The ILS Vulnerability and the Imminent Threat of Spectrum Warfare
In the post-9/11 security paradigm, the aviation industry and its regulatory overseers have constructed a formidable physical fortress. The TSA’s layered security—backscatter X-rays, explosive trace detection (ETD), and behavioral analysis—has rendered the traditional “shoe bomber” or “underwear bomber” a statistical anomaly. The physical supply chain is secured. The passenger is screened. The aircraft doors are armored.
This is a false sense of security. It is a cognitive bias that focuses on the physical while ignoring the ethereal. The true existential threat to modern air travel is not in the luggage hold; it is in the electromagnetic spectrum. As a survivor of the 1993 World Trade Center bombing and a relative of a first responder lost on 9/11, I understand the cost of ignorance intimately. The next attack will not require a box cutter or a pound of PETN. It will require a 100-watt amplifier, a software-defined radio (SDR), and 15 seconds of broadcast time.
To understand this vector, we must analyze the operational dependencies of modern avionics and cross-reference them with the kinetic and electronic warfare (EW) tactics observed in the Ukrainian theater. I have previously detailed aspects of this threat in an article for the Military Cyber Professionals Association (MCPA) titled “The Poor Man’s EMP Nuke,” a paper which notably reached White House review. The principle is simple: the integrity of flight depends entirely on the integrity of the radio frequency (RF) environment, and that environment is fragile.
The Ukrainian EW Proving Ground
The Russo-Ukrainian war has provided a live-fire laboratory for EW, demonstrating that the electromagnetic spectrum is a contested domain as critical as land or air. Russian forces have deployed high-power, broad-spectrum jammers operating in the 2.4 GHz to 5.2 GHz ranges, effectively creating a denial-of-service (DoS) attack on the RF environment.
These systems do not merely target specific GPS L1/L2 frequencies. They operate as “dumb fire” barrage jammers, saturating the spectrum with noise. This brute-force approach is so pervasive that it causes self-inflicted degradation, jamming their own communications and even the GPS guidance of their own glide bombs. The takeaway for a security analyst is chilling: if you can jam your own military’s communications accidentally while attempting to block a drone, you are broadcasting an incredibly high noise floor. An airport is a static, known location. It is a target that cannot relocate. The same technology that saturates the Donbas is easily repurposed for a domestic aviation attack.

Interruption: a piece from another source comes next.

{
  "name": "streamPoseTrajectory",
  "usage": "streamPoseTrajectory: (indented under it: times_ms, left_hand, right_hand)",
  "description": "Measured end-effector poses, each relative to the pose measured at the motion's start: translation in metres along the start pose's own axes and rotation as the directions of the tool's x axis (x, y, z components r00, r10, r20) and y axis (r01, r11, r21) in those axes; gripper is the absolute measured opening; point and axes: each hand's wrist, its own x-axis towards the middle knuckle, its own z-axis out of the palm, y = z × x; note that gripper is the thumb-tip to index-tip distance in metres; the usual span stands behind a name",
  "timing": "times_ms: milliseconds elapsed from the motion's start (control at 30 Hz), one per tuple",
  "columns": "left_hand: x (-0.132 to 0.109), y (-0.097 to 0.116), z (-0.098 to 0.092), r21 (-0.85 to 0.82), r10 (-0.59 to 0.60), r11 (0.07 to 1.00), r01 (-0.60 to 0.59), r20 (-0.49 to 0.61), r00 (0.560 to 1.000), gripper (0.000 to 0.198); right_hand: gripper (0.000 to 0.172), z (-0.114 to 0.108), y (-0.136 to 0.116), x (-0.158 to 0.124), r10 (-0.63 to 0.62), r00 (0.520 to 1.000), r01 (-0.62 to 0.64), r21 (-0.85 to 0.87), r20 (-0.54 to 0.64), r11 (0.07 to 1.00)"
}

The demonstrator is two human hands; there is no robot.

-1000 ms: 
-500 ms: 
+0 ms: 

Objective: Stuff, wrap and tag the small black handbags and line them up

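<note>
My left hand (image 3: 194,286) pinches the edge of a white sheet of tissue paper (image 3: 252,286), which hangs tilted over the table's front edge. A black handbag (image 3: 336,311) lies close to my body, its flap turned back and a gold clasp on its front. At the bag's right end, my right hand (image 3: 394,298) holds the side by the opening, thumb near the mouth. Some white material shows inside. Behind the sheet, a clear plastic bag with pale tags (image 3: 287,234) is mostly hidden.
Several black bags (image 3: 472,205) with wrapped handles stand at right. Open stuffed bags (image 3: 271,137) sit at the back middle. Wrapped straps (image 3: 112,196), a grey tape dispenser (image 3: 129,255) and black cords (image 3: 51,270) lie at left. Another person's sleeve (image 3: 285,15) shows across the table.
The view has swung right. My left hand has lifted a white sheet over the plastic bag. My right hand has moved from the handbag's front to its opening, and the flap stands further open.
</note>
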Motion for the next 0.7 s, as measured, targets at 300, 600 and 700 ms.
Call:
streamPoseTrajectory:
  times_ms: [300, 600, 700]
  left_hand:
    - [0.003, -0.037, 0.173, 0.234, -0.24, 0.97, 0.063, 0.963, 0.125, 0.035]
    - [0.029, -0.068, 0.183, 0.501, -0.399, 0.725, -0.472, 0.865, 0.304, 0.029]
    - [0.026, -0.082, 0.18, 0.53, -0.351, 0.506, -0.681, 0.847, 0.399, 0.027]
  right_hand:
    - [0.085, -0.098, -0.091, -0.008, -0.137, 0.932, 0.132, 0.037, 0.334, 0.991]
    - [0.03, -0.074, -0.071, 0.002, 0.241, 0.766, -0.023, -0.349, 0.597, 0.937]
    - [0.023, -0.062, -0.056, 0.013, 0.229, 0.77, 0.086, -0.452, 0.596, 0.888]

Importantly, the Ukrainian response to this jamming highlights the evolving nature of navigation. To bypass EW, they have reverted to analog and optical solutions: AI-powered terminal guidance, optical recognition of terrain, and the curious re-emergence of fiber-optic cable tethers. A drone tethered by fiber optics is immune to RF jamming, but a Boeing 777 cannot deploy a 5-kilometer fiber optic cable to land. It is an RF slave, and its master signal is susceptible.
The Achilles Heel: ILS and VOR/DME
Visual Flight Rules (VFR) are irrelevant to the modern commercial airline when the weather turns. In conditions of low visibility, fog, heavy rain, or snow, aircraft transition to Instrument Flight Rules (IFR). The cornerstone of IFR is the Instrument Landing System (ILS).
The ILS is an RF-based precision approach and landing aid. It relies on two primary ground-based arrays:
- The Localizer: Operating in the VHF band (108.1 – 111.95 MHz), it provides lateral guidance, ensuring the aircraft is aligned with the runway centerline.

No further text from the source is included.